Adding data into HIPPO
In theory the HIPPO class makes it simple to insert new material into the database, but there are nuances, especially to improve performance.
In Getting started with HIPPO we saw the HIPPO.add_hits() method which loads all the data from a Fragalysis download or XChemAlign alignment. In this documentation page we’ll show how to insert data using other means.
Registering compounds
The HIPPO.register_compound() method takes as a minimum a smiles string and adds a compound to the database:
c = animal.register_compound(smiles='Clc1c[nH]cn1')
N.B. to prevent accidents, positional arguments are disabled for many methods in HIPPO.
In the case that a compound with this structure already exists, the compound is instead retrieved from the database (duplicates will never be created).

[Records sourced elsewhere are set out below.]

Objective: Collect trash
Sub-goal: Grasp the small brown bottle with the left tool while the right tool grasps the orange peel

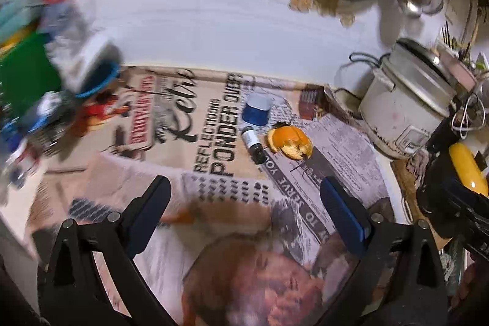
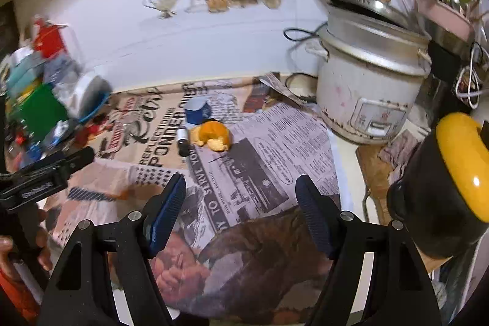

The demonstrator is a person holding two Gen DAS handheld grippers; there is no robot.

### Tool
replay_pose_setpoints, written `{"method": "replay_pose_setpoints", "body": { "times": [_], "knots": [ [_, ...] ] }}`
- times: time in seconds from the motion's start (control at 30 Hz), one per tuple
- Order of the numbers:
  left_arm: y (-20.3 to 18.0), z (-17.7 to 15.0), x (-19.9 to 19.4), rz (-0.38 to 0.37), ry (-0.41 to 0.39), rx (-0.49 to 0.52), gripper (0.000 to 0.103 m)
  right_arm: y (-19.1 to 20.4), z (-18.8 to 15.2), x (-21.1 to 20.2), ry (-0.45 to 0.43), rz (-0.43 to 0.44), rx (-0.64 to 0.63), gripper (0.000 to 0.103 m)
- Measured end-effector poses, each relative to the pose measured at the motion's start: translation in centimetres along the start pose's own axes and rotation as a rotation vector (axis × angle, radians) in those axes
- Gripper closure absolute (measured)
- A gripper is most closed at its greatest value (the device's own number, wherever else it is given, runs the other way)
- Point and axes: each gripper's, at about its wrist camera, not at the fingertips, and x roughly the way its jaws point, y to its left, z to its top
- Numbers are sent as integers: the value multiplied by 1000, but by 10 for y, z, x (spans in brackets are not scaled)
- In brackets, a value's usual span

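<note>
At the far left of both views you have a blurred heap of packets and a white tub [image 1: 94, 63], too smeared to sort out.

Moving right, your left gripper [image 1: 244, 197] stands with its jaws wide apart and nothing between them, hovering over the newspaper [image 1: 214, 127] that covers the counter. Your right gripper [image 2: 241, 191] is likewise spread and empty.

The trash sits centre frame, ahead of both sets of tongs: a blue cup [image 1: 257, 109], a small dark-capped bottle [image 1: 252, 144] just below it, and an orange peel [image 1: 290, 142] immediately right of the bottle. In the left wrist view the peel lies up and slightly right of the jaw gap; in the right wrist view it lies up and left [image 2: 214, 136]. The bottle's long axis runs roughly toward you, cap end nearer, so I judge that jaws closing side to side would cross it well. Neither gripper looks clearly nearer; the peel seems a little closer to the right one's line.

Further right stands the rice cooker [image 2: 363, 93], well apart from the peel.

The right wrist view shows your left gripper's finger [image 2: 61, 164] coming in at middle left, plus the cooker's front panel. The left wrist view shows the right gripper's body only at its right edge, and shows the peel's cut, open side more plainly.
</note>
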Motion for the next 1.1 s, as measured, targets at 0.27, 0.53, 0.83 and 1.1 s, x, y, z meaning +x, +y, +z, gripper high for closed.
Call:
{"method": "replay_pose_setpoints", "body": {
  "times": [0.27,0.53,0.83,1.1],
  "knots": [
    [-3,25,136,-98,172,61,25,2,17,65,101,-68,95,32],
    [-18,22,223,-83,235,136,38,-8,28,131,158,-67,148,32],
    [1,17,234,-79,209,159,70,0,45,207,230,33,141,32],
    [35,22,230,-96,211,88,76,20,67,256,246,113,198,32]
  ]
}}
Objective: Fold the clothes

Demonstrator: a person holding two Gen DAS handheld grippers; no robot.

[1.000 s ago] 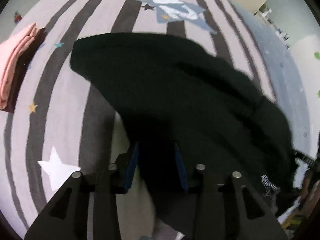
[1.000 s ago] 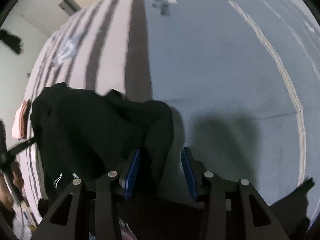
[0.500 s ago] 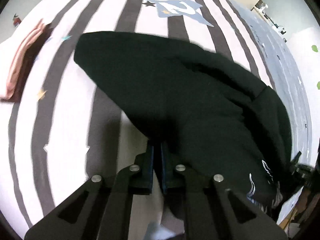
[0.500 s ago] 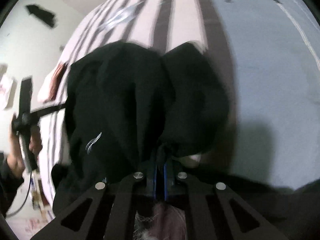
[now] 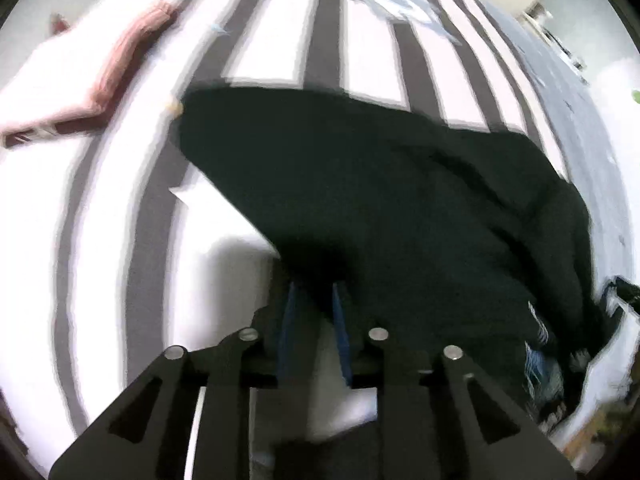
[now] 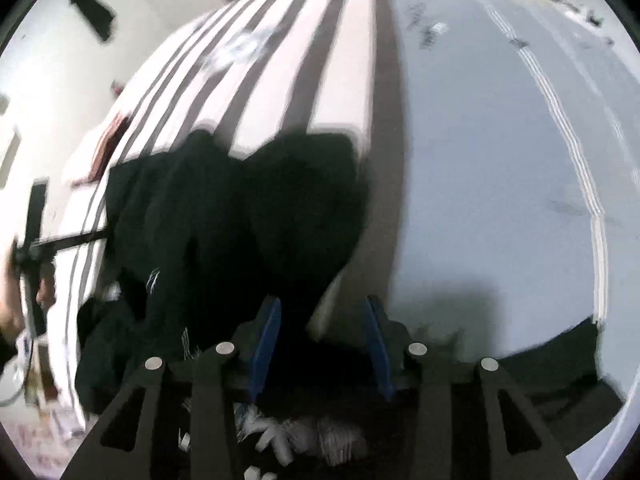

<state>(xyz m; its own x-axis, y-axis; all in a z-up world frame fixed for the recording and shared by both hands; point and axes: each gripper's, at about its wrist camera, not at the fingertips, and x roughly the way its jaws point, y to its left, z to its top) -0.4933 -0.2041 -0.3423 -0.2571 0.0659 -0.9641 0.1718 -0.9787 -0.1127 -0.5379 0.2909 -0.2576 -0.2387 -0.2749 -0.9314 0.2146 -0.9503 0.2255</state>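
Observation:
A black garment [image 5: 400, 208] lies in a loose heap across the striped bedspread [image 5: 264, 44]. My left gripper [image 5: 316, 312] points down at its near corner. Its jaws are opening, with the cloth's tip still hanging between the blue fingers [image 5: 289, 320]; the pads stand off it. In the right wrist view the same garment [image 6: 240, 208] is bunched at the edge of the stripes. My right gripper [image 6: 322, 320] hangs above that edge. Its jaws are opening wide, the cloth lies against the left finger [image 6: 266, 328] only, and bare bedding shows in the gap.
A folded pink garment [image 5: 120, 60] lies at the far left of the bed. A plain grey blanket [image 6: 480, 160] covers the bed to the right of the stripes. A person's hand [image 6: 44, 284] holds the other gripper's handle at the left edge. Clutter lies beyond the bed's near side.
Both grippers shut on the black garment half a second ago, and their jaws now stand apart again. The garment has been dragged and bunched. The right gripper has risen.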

Registering compounds in bulk
The HIPPO.register_compounds() method can insert many compounds at once from a list of smiles
smiles = [...]
values = animal.register_compounds(smiles=smiles)
Part of the HIPPO compound registration process involves sanitising and flattening of smiles and generating InChI-keys. These returned values is a list of (inchikey, new_smiles) tuples which are in the same order as the input smiles.
Registering a Target and associated Poses
The Target class currently only stores a name, but it is a requirement that each Pose is associated with a single Target.
To create (or retrieve) a target:
a71 = animal.register_target(name="A71EV2A")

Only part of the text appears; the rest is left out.